Copy out all lines from the entries below in which "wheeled" occurs.

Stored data
########

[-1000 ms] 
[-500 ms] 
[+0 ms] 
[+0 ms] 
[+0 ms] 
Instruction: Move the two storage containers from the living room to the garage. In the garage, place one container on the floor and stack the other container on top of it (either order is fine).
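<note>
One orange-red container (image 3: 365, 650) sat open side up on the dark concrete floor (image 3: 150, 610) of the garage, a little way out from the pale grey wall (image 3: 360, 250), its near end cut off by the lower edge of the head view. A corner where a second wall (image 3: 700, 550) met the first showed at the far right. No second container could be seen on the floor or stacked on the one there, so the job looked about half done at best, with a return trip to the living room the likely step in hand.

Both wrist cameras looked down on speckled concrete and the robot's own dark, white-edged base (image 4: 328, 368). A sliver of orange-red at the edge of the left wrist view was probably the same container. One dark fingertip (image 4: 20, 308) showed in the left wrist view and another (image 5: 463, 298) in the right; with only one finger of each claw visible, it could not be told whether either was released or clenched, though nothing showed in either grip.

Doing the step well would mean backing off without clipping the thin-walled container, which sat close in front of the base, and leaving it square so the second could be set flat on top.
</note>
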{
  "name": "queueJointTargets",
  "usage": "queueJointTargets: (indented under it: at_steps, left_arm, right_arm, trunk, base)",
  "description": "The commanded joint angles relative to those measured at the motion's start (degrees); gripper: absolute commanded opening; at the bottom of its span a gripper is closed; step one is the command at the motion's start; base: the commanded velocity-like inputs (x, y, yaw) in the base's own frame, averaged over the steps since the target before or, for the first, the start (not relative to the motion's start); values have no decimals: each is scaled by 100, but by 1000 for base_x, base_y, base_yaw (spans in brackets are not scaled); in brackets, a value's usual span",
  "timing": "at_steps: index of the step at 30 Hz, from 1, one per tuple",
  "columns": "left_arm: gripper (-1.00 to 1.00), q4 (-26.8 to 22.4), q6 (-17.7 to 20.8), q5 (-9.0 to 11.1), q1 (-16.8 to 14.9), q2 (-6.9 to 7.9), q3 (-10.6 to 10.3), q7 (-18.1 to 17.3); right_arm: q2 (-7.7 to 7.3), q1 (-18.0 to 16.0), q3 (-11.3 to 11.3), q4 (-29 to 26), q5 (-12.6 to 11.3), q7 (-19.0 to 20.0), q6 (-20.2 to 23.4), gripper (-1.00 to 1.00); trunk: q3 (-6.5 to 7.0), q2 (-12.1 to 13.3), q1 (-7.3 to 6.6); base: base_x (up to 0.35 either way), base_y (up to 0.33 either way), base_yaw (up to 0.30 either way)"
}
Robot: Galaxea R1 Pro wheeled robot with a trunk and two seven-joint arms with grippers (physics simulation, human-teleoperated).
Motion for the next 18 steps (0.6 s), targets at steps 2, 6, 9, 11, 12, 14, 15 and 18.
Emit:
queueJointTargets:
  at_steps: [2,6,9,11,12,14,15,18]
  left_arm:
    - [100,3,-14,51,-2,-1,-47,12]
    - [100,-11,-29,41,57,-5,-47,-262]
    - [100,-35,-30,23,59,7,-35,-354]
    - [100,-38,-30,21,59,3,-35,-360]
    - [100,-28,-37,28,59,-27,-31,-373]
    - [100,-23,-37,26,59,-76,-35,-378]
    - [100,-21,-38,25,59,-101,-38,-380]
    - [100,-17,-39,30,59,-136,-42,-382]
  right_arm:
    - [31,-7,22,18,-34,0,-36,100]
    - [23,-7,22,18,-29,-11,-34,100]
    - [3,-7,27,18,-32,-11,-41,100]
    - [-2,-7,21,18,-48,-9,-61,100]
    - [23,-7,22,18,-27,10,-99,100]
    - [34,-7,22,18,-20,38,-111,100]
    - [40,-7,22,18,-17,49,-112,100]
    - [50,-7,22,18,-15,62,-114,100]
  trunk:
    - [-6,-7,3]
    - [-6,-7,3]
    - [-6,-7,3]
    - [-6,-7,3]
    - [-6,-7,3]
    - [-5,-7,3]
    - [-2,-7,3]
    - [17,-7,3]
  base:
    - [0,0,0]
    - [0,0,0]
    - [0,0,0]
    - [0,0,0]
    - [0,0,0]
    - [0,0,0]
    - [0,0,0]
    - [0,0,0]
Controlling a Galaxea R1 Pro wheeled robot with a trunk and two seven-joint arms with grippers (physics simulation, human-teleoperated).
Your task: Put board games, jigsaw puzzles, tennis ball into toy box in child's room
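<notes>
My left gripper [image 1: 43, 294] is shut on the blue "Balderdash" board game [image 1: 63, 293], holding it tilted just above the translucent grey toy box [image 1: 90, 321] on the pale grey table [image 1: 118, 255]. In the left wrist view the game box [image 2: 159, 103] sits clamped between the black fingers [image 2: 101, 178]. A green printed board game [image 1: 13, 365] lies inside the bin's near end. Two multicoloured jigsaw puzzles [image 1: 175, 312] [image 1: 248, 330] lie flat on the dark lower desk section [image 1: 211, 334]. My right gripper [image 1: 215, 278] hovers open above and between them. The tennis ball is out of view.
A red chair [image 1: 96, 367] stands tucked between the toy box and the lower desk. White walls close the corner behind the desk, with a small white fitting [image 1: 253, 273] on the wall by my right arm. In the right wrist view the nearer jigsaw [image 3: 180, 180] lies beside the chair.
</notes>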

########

Reply to the exercise
Robot: Galaxea R1 Pro wheeled robot with a trunk and two seven-joint arms with grippers (physics simulation, human-teleoperated).
Controlling a Galaxea R1 Pro wheeled robot with a trunk and two seven-joint arms with grippers (physics simulation, human-teleoperated).

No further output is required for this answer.